Neena and Colin said Danny got hooked on other things instead. He bought a fish tank and soon threw his money away on fish, buying so many that he flushed existing fish to stock new ones. Next came antique lawn mowers that Danny sat inside the garage alone fixing all day long.
It wasn't until Danny started therapy and actively participating in 12-step programs that his real recovery from addiction began, he said.
"Connection is key. Addiction thrives in isolation," Danny said. "That drastically changed my perception of the rest of my life."
Colin's journey
Colin doesn't remember sitting in the car while his dad was in the "dope house."
He only learned about it years later when his dad finally felt comfortable speaking openly about his addiction.
Most of what Colin remembers about his dad's addiction involves sitting with a baby sitter while his mom was in meetings, or watching his dad's friends come over to console him.
"I remember sometimes, when my dad was crying, I was like 5 or 6, I'd bring him toys to try to make him happy and give them to him as gifts," Colin said.
He remembers the day his dad went to detox, too, and the days that ensued when it was just him and his mom alone in the house for the first time.
"He was really little," Neena said. "What he's seen is more of the recovery end of it, us fighting through that piece of it."
"I think it's affected me in a good way," said Colin, who is now 13. "Having parents that are associated in some form of way with addiction has helped me to learn what not to do and what to do and how to get help if anything in my life does go wrong in that kind of way."
MOVING FORWARD
If addiction is a cycle, recovery is a pendulum.
That's how the family views it, enduring good and bad days as they continue learning not how to beat addiction, but how to live with it.
"The recovery and the life I've learned to live these days helps me make use of those assets without turning them into liabilities," Danny said of his addictive tendencies.
Neena and Danny, now both 36, each have attended support groups for years. They said that support has been crucial in learning how to recover as individuals and as a family.
"Danny has his own journey and it's not mine," Neena said. "They do overlap. There's a recovery between us. We had to learn how to talk to each other.

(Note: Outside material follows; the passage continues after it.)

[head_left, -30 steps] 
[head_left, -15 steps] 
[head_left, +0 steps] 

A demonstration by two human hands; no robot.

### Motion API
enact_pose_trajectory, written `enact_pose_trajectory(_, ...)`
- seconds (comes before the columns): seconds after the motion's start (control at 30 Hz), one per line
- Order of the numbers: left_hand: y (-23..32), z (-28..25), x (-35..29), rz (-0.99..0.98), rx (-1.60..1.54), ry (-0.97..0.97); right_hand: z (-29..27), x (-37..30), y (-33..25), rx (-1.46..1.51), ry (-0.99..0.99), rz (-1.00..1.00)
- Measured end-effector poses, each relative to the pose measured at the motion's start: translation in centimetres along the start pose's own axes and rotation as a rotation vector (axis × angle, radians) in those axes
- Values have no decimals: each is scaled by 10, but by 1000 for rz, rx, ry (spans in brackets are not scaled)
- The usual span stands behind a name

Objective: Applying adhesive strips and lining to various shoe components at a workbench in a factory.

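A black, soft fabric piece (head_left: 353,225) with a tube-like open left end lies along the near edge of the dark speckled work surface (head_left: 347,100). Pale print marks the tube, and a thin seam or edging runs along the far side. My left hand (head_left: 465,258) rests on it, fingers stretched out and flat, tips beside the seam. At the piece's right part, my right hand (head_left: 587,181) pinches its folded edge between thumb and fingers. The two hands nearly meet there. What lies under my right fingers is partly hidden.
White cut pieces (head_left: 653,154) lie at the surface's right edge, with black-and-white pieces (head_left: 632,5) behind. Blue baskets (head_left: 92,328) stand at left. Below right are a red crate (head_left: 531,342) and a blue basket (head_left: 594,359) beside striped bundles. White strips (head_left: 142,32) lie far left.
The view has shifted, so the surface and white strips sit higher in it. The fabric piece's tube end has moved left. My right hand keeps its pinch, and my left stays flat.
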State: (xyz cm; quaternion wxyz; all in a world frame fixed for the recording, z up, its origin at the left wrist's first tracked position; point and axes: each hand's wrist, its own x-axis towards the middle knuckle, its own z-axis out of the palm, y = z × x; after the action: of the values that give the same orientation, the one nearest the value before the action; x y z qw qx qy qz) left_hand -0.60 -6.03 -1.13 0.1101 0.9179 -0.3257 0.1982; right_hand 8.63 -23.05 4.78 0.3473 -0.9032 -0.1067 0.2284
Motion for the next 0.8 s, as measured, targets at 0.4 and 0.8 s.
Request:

We had to learn how to fight more appropriately. We had to learn how to have fun together. We had to learn how to ..."
"... love each other," Danny interjected.
Addiction runs in the family on both sides, so Neena and Danny share worries about where their son's path might lead. Colin still attends occasional meetings, and his parents talk with him openly about what he can do if addiction some day stands in his way.
"I feel like I can talk to them openly with anything," Colin said. "Home is a safe place for me."